- **The task**
Only these lines, please: the first one of the records through the one containing "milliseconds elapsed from", retyped exactly, both ends included and pictures omitted.

Records from a dataset:
* * *
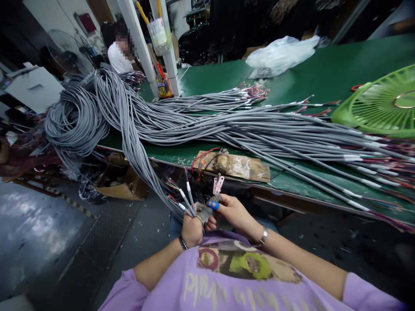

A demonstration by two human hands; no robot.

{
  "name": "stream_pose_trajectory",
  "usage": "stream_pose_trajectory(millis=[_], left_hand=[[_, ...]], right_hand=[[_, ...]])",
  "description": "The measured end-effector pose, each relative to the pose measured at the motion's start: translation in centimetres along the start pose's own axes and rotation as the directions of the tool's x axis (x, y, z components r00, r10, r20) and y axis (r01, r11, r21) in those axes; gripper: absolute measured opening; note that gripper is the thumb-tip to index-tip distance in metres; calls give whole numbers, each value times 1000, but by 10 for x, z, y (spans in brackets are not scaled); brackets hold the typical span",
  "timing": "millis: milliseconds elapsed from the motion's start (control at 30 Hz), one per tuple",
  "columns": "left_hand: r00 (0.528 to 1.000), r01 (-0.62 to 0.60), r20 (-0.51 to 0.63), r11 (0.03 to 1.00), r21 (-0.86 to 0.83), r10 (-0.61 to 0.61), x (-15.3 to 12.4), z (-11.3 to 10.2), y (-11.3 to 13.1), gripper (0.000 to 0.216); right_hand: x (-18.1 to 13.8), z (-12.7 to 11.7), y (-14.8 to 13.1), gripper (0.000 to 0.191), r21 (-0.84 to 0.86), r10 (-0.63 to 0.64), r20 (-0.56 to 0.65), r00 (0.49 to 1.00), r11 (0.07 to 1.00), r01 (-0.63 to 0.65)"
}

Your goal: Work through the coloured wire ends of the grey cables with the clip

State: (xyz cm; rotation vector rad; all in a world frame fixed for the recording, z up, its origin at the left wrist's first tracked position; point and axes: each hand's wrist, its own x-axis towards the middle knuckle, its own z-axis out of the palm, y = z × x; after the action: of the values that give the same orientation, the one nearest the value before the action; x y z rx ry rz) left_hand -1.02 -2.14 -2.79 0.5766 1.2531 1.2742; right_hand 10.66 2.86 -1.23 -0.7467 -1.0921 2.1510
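Note:
My left hand (192, 229) is closed around the ends of several grey cables (139, 160), which hang down to it from the table edge. White-banded ends with thin coloured wires (175, 185) stick up above its fist. My right hand (236, 212) is beside it, thumb and fingers pinched together near a dark grey wrapped piece (205, 214); what exactly they grip is hidden. Blue tape (213, 205) covers one of its digits. Just above the right fingers, a pink clip (218, 184) is at the table edge, by a wooden board (244, 167) with red and black wires.
Long grey cables (275, 125) lie across the green table (210, 77), with a coiled heap (76, 116) at its left end. A green fan (382, 103) stands at the right, a clear plastic bag (282, 56) at the back. A cardboard box (125, 185) sits below. Another person (119, 56) is behind.

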Motion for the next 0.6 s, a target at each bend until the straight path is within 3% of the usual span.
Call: stream_pose_trajectory(millis=[233, 433, 600], left_hand=[[996, -3, -84, 997, -81, -4, 0, 0, 2, 36], [996, -9, -87, 996, -91, 1, -1, 2, 4, 37], [998, 13, -53, 995, -100, -19, -3, 3, 15, 35]], right_hand=[[0, -3, 2, 32, -40, -7, -53, 999, 999, 5], [-4, -5, 2, 35, -53, -7, -73, 997, 999, 3], [-1, -24, 2, 37, 3, -19, -225, 974, 1000, 20]])
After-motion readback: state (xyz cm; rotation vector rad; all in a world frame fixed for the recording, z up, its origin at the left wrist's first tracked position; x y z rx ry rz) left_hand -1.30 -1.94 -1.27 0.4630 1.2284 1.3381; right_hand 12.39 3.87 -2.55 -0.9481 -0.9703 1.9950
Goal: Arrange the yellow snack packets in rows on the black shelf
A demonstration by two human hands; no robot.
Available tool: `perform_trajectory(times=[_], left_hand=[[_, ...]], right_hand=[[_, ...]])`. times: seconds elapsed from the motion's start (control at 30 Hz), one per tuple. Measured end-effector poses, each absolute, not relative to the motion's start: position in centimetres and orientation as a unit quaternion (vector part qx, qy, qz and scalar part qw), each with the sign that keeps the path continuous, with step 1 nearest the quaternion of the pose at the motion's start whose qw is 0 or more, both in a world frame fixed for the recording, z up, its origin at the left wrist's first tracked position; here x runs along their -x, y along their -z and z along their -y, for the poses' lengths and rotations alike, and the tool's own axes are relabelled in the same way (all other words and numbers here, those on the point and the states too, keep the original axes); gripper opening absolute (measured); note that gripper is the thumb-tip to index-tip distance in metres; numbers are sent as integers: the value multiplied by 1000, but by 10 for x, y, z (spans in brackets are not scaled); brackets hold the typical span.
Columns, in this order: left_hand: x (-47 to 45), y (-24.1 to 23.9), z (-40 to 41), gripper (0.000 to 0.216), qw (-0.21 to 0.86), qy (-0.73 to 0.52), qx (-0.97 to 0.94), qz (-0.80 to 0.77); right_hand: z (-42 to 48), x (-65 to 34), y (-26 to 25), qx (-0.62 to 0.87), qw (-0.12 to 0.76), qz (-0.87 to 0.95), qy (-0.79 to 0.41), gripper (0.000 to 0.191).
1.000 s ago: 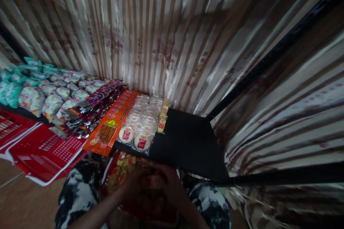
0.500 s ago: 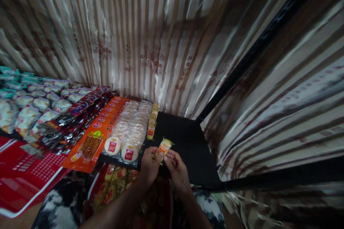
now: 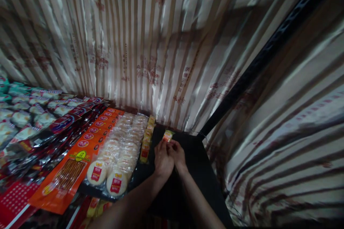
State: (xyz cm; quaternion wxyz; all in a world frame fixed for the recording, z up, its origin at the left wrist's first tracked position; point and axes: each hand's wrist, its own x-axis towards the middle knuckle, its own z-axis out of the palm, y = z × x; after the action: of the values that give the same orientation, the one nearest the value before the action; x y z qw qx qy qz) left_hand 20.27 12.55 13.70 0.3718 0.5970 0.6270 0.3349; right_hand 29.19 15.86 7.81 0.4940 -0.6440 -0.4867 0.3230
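Both my hands reach out over a black shelf (image 3: pixel 193 157). My left hand (image 3: pixel 162 157) and my right hand (image 3: pixel 176 153) pinch together a small yellow-orange snack packet (image 3: pixel 167 135), held low near the back of the shelf by the curtain. Just left of my hands runs a column of the same small yellow packets (image 3: pixel 146 139), one behind another. Beside that column lie rows of round white cakes in clear wrappers (image 3: pixel 118 150).
Orange flat snack packs (image 3: pixel 80 150), dark foil packs (image 3: pixel 53 128) and white-green bags (image 3: pixel 21 114) fill the shelf to the left. A striped satin curtain (image 3: pixel 150 43) hangs behind and to the right. More yellow packets (image 3: pixel 94 207) sit below the shelf edge.
My hands rose from the bag near my lap with one small packet and carried it forward to the back of the black shelf. The camera tilted and shifted with them.
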Motion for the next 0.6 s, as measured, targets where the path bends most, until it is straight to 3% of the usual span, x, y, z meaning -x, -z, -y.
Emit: perform_trajectory(times=[0.27, 0.6], left_hand=[[-214, -118, -186, 37, 418, -368, -529, -640], [-211, -112, -208, 41, 396, -378, -507, -666]], right_hand=[[-222, -290, -77, 667, 440, 521, -300, 29], [-247, -276, -78, 686, 381, 564, -256, 17]])
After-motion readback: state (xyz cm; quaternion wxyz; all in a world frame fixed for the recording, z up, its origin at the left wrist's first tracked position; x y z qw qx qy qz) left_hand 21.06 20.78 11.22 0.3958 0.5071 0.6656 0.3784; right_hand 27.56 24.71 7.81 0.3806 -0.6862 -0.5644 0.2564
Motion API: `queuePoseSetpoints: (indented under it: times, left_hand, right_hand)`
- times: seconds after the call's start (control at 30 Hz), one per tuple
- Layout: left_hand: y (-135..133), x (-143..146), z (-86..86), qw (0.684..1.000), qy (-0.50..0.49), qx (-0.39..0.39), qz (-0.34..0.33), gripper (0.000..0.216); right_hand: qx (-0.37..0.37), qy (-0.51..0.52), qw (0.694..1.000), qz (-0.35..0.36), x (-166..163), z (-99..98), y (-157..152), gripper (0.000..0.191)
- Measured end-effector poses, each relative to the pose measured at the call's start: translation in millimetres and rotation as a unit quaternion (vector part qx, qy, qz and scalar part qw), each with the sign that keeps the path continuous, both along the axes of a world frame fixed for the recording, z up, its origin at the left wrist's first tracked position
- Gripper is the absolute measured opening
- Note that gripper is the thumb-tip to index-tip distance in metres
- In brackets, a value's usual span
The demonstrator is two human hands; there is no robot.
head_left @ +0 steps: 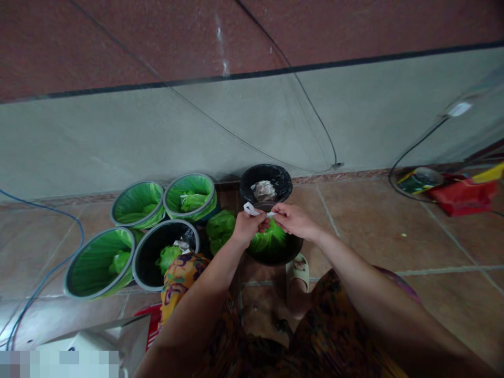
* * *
- **Solved problem**
A demonstration by two human hands; no robot.

{
  "name": "stream_pose_trajectory",
  "usage": "stream_pose_trajectory(millis=[_], left_hand=[[_, ...]], right_hand=[[_, ...]])",
  "description": "The measured end-effector pose, each relative to the pose measured at the motion's start: translation in centimetres along the start pose's own axes and rotation as the directions of the tool's x axis (x, y, z components r00, r10, r20) and y axis (r01, r11, r21) in those axes; gripper: absolute measured opening; note that gripper is the thumb-tip to index-tip distance in metres; calls give whole numbers, each value times 1000, but by 10 for x, z, y (spans in brackets are not scaled); brackets hold the typical span",
  "timing": "millis: milliseconds elapsed from the motion's start (control at 30 Hz), one per tuple",

Nothing further is required of the output.